In the data, find the word "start" and copy out every line that has it.
'''
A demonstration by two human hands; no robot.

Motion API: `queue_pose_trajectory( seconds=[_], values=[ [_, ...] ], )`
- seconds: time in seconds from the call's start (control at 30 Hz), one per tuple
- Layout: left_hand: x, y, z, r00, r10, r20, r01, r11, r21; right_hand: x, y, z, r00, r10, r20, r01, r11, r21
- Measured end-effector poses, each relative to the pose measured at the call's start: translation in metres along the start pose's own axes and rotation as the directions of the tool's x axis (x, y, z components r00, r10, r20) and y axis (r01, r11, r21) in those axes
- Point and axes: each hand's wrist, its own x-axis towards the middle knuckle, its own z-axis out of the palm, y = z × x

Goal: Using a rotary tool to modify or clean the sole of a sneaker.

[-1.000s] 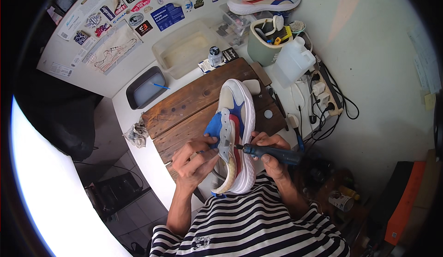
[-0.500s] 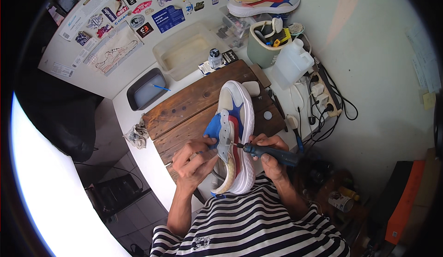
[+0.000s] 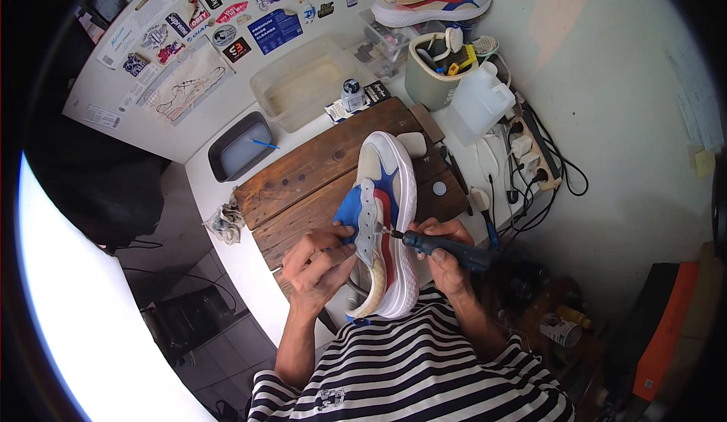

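Observation:
A sneaker (image 3: 407,202) with a white sole and grey, blue and red panels lies on its side, toe away from me, heel against my striped shirt. My left hand (image 3: 312,267) is closed on the blue tongue and grey eyelet edge, thumb and fingers pinching them. In my right hand (image 3: 450,272) is a dark blue rotary tool (image 3: 471,257), gripped near its front end. Its thin bit points left and meets the grey eyelet panel beside the red stripe; whether it touches is too small to tell. No laces show in the eyelets.
Under the sneaker lies a brown wooden board (image 3: 291,187). Beyond it stand a grey tray (image 3: 216,161), a clear tub (image 3: 261,81) and a small bottle (image 3: 353,98). To the right are a tool bin (image 3: 428,89), a white jug (image 3: 477,108), a brush (image 3: 485,214) and a cabled power strip (image 3: 541,153).
The rotary tool's bit has shifted slightly away from me along the eyelet panel. My left hand keeps its hold, and the sneaker has barely moved.

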Motion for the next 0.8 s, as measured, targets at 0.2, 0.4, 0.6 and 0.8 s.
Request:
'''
→ Completed task
- seconds: time in seconds from the call's start (control at 30 Hz), one per tuple
- Measured end-effector poses, each relative to the pose measured at the call's start: translation in metres along the start pose's own axes and rotation as the directions of the tool's x axis (x, y, z components r00, r10, r20) and y axis (r01, r11, r21) in those axes

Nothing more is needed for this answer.